Long term, CBO estimates that under President Obama’s budget, debt held by the public would grow from $7.5 trillion (53% of GDP) in 2009 to $20.3 trillion (90% of GDP) in 2020.1Understand also that the CBO’s GDP forecast is an estimate as well. By way of comparison, a $20 trillion debt would be 142% of GDP today.
More ominous, according to CBO, the interest payments that the US government must make on this debt would quadruple from 1.4% of GDP in 2010 to 4.1% in 2020.2
To put that figure in context, in FY 2010, the US will spend 4.5% of GDP on national defense.
But instead of investing in the finest military on earth to protect the United States, or other sound and practical investments, interest on the national debt is “lost money”; simply transfer payment from US citizens to foreigners for the privilege of borrowing their money. It creates no value for the US.
And the 4.1% of our national output is only the interest on the debt, not the principal. Anyone who has gone wild with their credit cards knows the trap where they are so over leveraged that they can only make minimum monthly payments, exorbitant as they may be, as they are continually haunted by a mountain of debt.
This is the current and projected outlook on our public finances provided by the CBO.
What is frightening is that this outlook incorporates the fundamental assumptions of Obamacare that just became law.
In the 14 month run up to the vote on Obamacare, the gold standard for Democratic leaders was that the health care bill would be “deficit neutral.”
Sounds great, right?
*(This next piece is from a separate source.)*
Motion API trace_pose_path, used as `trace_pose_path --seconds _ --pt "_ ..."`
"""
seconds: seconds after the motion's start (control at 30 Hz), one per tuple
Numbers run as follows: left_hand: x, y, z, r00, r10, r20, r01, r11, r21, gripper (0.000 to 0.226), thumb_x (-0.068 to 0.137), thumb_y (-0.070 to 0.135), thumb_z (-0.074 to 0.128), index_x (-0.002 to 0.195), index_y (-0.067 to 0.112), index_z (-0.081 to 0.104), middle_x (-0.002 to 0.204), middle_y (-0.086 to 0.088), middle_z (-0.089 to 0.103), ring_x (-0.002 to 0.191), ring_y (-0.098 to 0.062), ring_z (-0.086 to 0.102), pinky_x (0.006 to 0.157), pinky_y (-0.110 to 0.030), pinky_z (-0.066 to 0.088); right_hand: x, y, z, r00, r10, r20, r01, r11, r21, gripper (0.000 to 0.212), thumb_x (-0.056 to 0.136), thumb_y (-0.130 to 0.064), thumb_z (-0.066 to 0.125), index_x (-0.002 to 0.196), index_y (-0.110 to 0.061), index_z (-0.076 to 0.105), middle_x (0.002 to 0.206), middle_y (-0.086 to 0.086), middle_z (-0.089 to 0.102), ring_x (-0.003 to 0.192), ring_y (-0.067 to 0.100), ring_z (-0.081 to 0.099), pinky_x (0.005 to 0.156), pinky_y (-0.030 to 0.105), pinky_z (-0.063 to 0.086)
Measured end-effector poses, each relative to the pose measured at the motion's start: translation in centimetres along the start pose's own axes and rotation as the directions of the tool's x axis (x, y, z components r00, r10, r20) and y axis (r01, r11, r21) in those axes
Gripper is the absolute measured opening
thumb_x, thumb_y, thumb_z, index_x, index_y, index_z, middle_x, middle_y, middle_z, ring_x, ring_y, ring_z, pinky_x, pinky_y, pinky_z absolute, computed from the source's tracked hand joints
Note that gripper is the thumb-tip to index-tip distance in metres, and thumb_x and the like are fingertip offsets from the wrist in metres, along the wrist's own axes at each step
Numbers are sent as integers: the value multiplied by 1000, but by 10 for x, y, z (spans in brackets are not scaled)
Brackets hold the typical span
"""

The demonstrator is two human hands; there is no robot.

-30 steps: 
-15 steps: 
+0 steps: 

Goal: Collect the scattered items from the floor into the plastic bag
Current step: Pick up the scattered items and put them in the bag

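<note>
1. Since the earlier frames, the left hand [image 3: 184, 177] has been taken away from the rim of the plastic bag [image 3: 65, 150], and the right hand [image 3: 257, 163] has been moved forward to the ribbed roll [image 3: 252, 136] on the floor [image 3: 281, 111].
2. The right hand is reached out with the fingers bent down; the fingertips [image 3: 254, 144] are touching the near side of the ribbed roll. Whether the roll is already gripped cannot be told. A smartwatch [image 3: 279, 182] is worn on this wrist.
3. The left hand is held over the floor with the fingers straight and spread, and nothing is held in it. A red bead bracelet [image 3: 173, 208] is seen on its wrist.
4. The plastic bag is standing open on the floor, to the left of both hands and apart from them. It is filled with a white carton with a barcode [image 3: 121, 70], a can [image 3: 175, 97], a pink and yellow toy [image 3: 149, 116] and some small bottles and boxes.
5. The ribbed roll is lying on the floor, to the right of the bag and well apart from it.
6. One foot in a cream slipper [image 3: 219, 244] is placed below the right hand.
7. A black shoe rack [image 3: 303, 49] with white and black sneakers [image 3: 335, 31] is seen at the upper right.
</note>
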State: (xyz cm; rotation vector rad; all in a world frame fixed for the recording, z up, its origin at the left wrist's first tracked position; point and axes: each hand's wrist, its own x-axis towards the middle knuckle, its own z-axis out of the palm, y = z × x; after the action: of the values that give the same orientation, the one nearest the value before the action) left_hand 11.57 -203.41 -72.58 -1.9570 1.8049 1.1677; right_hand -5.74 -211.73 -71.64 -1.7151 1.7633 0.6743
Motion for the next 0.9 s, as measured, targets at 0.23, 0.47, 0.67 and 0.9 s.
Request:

Congress being fiscally responsible. And indeed, based on the conditions and stipulations set out by Congress, CBO estimated that Obamacare would lead to $138 billion in deficit reduction over 10 years.3
For anyone who looks at budgeting in linear fashion, this would appear to be an attempt to restrain government spending through health care reform, but that’s not the case.
Instead of using health care reform’s massive tax increases and spending cuts to lower America’s structural deficit – running over $1 trillion a year, the taxes and cuts are used to create a new entitlement on top of the existing deficit and accumulating debt, with $138 billion left over, if you accept the congressional assumptions provided to CBO on face value.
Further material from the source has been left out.